Woody Leonhard of Infoworld summarizes the current state of Microsoft KB 2919355, the ambiguously-titled 'Windows 8.1 Update' (not to be confused with the update _to_ Windows 8.1).
In short: Microsoft has frozen two discussion threads on KB2919355 issues (after 103 and 116 pages of comments), and updated the Knowledge Base article with workarounds for seven major errors... some of which don't work.
In last week's Patch Tuesday, Microsoft changed their deadline for this Update until June (formerly they were requiring all Windows 8.1 and Server 2012 systems worldwide to have installed the Update in order to receive new patches).

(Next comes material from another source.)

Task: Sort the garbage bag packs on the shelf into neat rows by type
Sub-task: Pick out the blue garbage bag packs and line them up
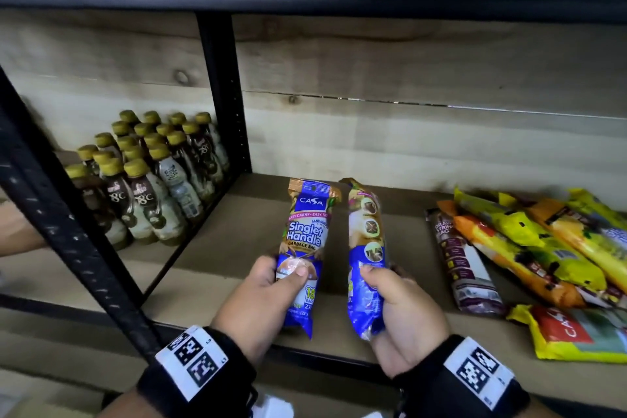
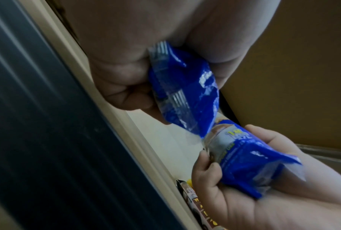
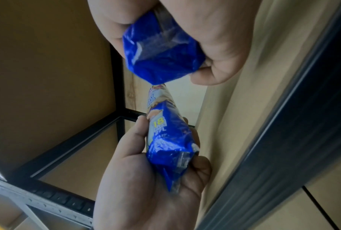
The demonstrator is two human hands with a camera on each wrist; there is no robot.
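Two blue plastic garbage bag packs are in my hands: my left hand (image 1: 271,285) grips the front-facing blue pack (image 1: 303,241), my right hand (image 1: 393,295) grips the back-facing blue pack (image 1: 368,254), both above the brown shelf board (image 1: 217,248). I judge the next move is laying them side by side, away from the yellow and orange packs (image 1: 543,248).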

Meanwhile, if you run a WSUS server, you may notice that the package for KB291355 (last reissued for the third time on 6 May) was apparently silently reissued over the weekend with a new release date of '15 May 2014', but there's no indication of any software updates in the KB article. The article revision number, however, now stands at '21.0'. Yes, twenty-one revisions. With no changelog.
Anyone else with interesting stories about your deployment issues with this Update?
(Score: 2) by tangomargarine on Tuesday May 20 2014, @07:43PM
I'm not arguing that they're going to be the same quality. That's my point. You seem to be expecting them to be the same quality. If you want a job well done, you shell out some cash. As for me trying to sell you Linux, I'm sure you're aware of the arguments for and against already, so I doubt anything I say would make a difference.
I never said I was against updates. You were the one saying you wanted professional support right here, right now, and perfect, for no money. If you won't shut up about your precious challenge, I started out my last install on Quantal Xubuntu, did 2 dist-upgrades, and am going to do another one one of these weekends. Granted I have a desktop so no wireless is involved, but everything still works with minimal jiggery-pokery after the initial month of intermittent command line-fu. But I think we've already established that your anecdotes are the only ones with value, somehow.
I'm sure somebody else has done (and succeeded at) your precious challenge already. That you keep repeating it over and over and over makes me suspect this more strongly, actually. ("The Big Lie" [wikipedia.org], which seems to also be a favorite tactic of the political talking heads these days)
But I just Godwinned myself, and was arguing with a troll all along, so whatever. Oh, and you can take your smug TM Repository link and shove it, too. I'm done.
"Is that really true?" "I just spent the last hour telling you to think for yourself! Didn't you hear anything I said?"
(Score: 2) by Hairyfeet on Tuesday May 20 2014, @08:42PM
Show me where I said "professional support", unless you are arguing that ONLY a "professional OS" can APPLY ITS OWN UPDATES WITHOUT BREAKING which if that is the case then what do you call Linux? A hobby OS?
And the rules are simple and state clearly WIRELESS REQUIRED because i haven't dealt with a system in 5 years that didn't have wireless, nobody wants ugly wires running through their house. if you want to just change the rules you might as well add no sound and video as well, since you are removing the worst offenders. if you stick with nothing but bash then Linux never breaks!
So do what you like, you've already ignored the rules so it really proves nothing, after all if i ignore sound I can get Win 7 on a P2, doesn't prove that its usable. And if you don't like the challenge? Fell free to ignore it, Linux has stayed in the same spot for 20 years, lower than JavaOS last i checked, so its not like anything either of us says or does will matter. Final food for thought...even though Linux cost nothing and the netbook was designed around "Linux friendly hardware" what happened the SECOND that MSFT offered them XP? the OEMs ran away from Linux as fast as they could, but why? Because the drivers didn't stay workinge [theinquirer.net] so people brought them back [laptopmag.com].
And you still ignored my question...name ONE thing that makes it somehow better than Windows and OSX? its not cost because at $99 for 10 years that is less than a burger a year so no value there, its not source because non programmers have no use for it, so name one thing that would make it worth all the breakage and mess for? And isn't it funny how its always the supposed "enlightened" FOSS advocates that resort to name calling? Why is that? Afraid your argument hold up to scrutiny so you have to try to flame instead of arguing on the merits?
ACs are never seen so don't bother. Always ready to show SJWs for the racists they are.